From: Leon Romanovsky <leon@kernel.org>
To: Christoph Hellwig <hch@lst.de>
Cc: Qinyun Tan <qinyuntan@linux.alibaba.com>,
Keith Busch <kbusch@kernel.org>, Jens Axboe <axboe@kernel.dk>,
Sagi Grimberg <sagi@grimberg.me>,
linux-nvme@lists.infradead.org,
Xunlei Pang <xlpang@linux.alibaba.com>,
Guixin Liu <kanie@linux.alibaba.com>,
oliver.yang@linux.alibaba.com,
Guanghui Feng <guanghuifeng@linux.alibaba.com>,
Bjorn Helgaas <bhelgaas@google.com>,
linux-pci@vger.kernel.org
Subject: Re: [PATCH V1] nvme-pci: disable SR-IOV VFs on driver unbind
Date: Tue, 27 Jan 2026 16:31:43 +0200 [thread overview]
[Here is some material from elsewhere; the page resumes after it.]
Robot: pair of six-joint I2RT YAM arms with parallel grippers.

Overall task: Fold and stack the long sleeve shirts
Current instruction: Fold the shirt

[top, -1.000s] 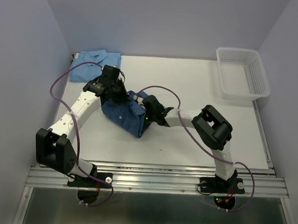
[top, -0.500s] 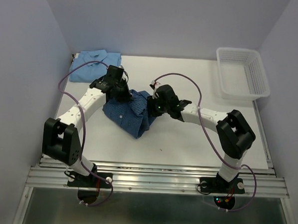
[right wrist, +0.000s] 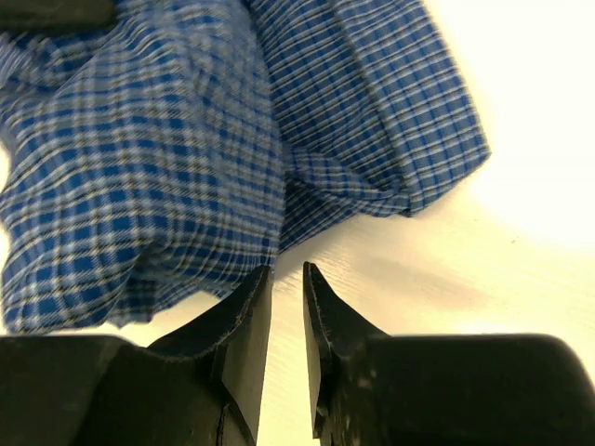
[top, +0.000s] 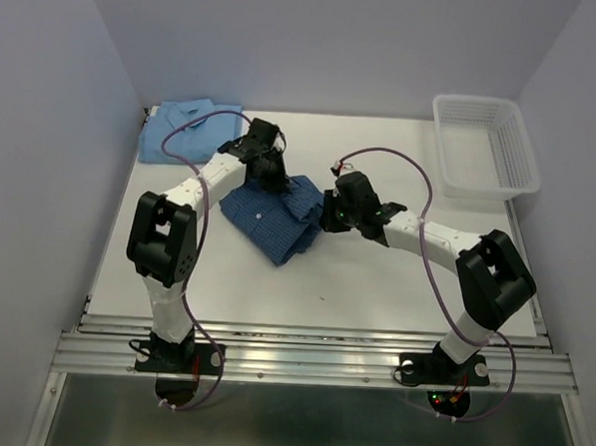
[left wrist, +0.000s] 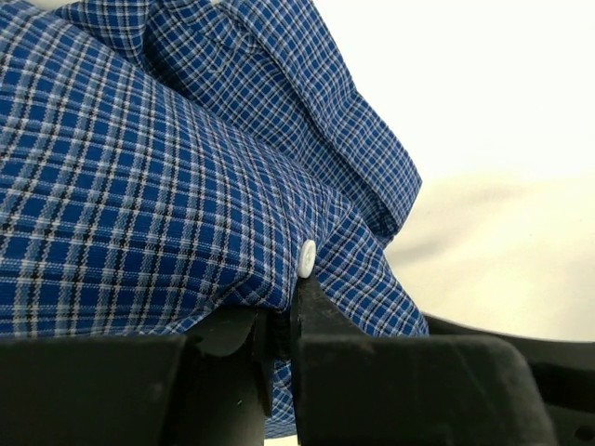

Message-ID: <20260127143143.GW13967@unreal> (raw)
In-Reply-To: <20260127084807.GA342@lst.de>
On Tue, Jan 27, 2026 at 09:48:07AM +0100, Christoph Hellwig wrote:
> On Tue, Jan 27, 2026 at 03:33:44PM +0800, Qinyun Tan wrote:
> > The NVMe PCI driver exports the sriov_configure callback via
> > pci_sriov_configure_simple(), which allows userspace to enable SR-IOV
> > VFs through sysfs. However, when the PF driver is unbound, the driver
> > does not disable SR-IOV, leaving VFs orphaned in the system.
>
> That sounds dangerous.
It is not. In a real SR-IOV device, VFs are created by the hardware and
are independent of their PF. There are several use cases where an
operator unbinds the PF and reuses it to improve overall device
utilization.
We have already discussed this in the context of Rust.
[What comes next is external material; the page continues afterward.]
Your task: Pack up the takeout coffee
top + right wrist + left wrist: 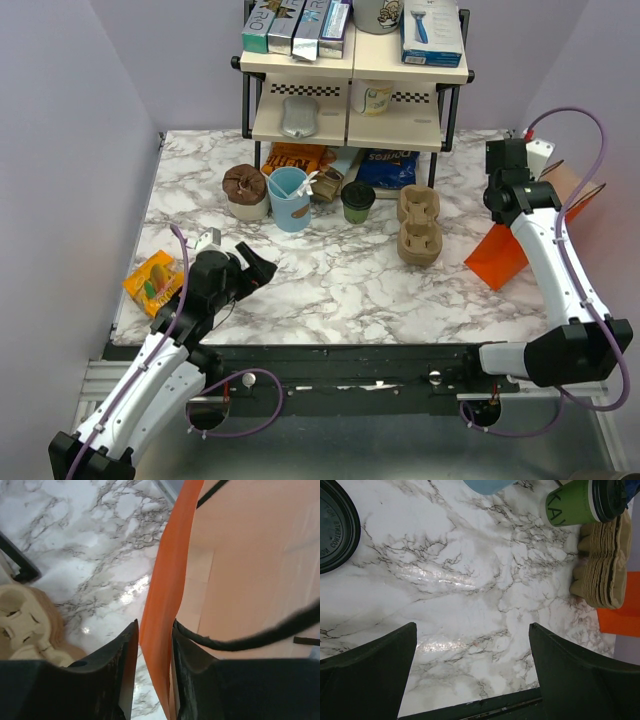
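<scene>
The takeout coffee (358, 200), a green cup with a black lid, stands upright at the back middle of the marble table; in the left wrist view the takeout coffee (575, 502) shows at the top right. My left gripper (472, 626) hangs open and empty low over the near left of the table, far short of the cup. My right gripper (155, 625) is at the far right, its jaws closed on the upper edge of the orange bag (170, 555). The orange bag (497, 255) stands by the table's right edge.
Brown pulp cup carriers (418, 225) are stacked right of the coffee. A light blue cup (290, 198) and a lidded bowl (245, 190) stand to its left. A shelf rack (355, 70) lines the back. A yellow snack pack (152, 280) lies near the left edge.
</scene>
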### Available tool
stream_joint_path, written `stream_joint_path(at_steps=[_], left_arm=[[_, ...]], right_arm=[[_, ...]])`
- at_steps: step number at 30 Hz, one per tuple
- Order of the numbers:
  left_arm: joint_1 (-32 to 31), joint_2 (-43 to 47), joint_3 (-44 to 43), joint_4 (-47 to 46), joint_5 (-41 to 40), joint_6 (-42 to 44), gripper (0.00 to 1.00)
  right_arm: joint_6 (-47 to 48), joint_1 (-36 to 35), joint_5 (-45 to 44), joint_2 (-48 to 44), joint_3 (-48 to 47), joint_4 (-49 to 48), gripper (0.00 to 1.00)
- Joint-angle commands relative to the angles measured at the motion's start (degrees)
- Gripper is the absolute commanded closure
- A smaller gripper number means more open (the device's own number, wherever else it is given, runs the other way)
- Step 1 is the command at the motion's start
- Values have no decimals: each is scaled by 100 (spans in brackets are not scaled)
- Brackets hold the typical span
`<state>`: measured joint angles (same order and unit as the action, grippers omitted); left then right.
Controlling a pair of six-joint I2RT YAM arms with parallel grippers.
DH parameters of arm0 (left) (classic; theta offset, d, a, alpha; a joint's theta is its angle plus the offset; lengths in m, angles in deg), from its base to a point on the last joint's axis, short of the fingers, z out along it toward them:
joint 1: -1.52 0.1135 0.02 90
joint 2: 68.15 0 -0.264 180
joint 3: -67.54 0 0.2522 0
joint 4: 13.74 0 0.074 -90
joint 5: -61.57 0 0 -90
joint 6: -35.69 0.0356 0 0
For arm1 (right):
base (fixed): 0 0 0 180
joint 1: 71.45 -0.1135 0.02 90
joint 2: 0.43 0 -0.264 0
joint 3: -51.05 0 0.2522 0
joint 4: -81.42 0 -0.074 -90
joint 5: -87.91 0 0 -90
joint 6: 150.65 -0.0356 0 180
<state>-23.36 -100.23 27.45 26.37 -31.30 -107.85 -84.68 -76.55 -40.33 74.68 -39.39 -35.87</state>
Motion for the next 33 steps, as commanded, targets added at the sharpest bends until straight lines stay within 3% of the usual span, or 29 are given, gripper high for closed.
stream_joint_path(at_steps=[1, 4, 9, 19, 23, 27, 33], left_arm=[[-34, 61, -13, 99, -108, 54, 1], [-34, -9, -39, 90, -91, 72, 1], [-34, -62, 5, -24, -38, 45, 1], [-34, -141, -48, -95, 76, 72, 1], [-34, -89, -66, -86, 147, 63, 1], [-34, -1, -74, 10, 129, 36, 1], [-34, 114, -180, 248, -108, 36, 1]], right_arm=[[-119, 53, -236, -224, -66, 176, 75], [-32, 45, -342, -523, -92, 141, 81], [223, 53, -176, -1033, -171, -34, 99], [1558, 36, 1740, -1912, -505, -860, 99], [1875, -17, 2416, -2053, -1074, -905, 99], [2174, -210, 4222, -2131, -1209, -1114, 99], [2148, -526, 5367, -2255, -1419, -1116, 99]])
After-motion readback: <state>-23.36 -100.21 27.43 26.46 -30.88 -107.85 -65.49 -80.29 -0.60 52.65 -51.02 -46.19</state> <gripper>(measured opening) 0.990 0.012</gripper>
https://lore.kernel.org/all/20251122185701.GZ18335@unreal/
>
> > According to Documentation/PCI/pci-iov-howto.rst, PCI drivers that
> > support SR-IOV should call pci_disable_sriov() in their remove callback
> > to properly clean up VFs before the driver is unloaded.
I could not find that claim in Documentation/PCI/pci-iov-howto.rst.
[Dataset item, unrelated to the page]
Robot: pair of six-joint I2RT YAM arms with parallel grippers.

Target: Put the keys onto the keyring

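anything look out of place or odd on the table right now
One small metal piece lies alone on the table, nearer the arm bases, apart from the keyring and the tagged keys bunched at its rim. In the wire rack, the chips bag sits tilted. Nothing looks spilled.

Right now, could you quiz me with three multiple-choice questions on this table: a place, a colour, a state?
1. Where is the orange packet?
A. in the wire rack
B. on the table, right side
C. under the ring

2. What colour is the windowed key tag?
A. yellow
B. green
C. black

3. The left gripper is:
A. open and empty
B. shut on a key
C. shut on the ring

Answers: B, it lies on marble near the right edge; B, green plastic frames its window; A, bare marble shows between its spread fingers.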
Can you point to the specific sentence that supports it?
>
> Bjorn and other PCI folks: is there any reason to not do this in
> the PCI code and leave a landmine for the drivers?
It will break a lot of real users.
>
> > Fix this by disabling SR-IOV in nvme_remove(). If VFs are not assigned
> > to a guest, disable SR-IOV. If VFs are still assigned, emit a warning
> > since forcibly disabling would disrupt the guest.
>
> Well, I think we have to distrupt it, at least for hot unplug. This
> sounds like we need some better handling in the core code as well.
As mentioned earlier, there are valid users of this functionality relying on
legitimate devices that operate correctly regardless of whether the PF is
bound.
>
> > diff --git a/drivers/nvme/host/pci.c b/drivers/nvme/host/pci.c
> > index 58f3097888a7..4f2dc13de48b 100644
> > --- a/drivers/nvme/host/pci.c
> > +++ b/drivers/nvme/host/pci.c
> > @@ -3666,6 +3666,15 @@ static void nvme_remove(struct pci_dev *pdev)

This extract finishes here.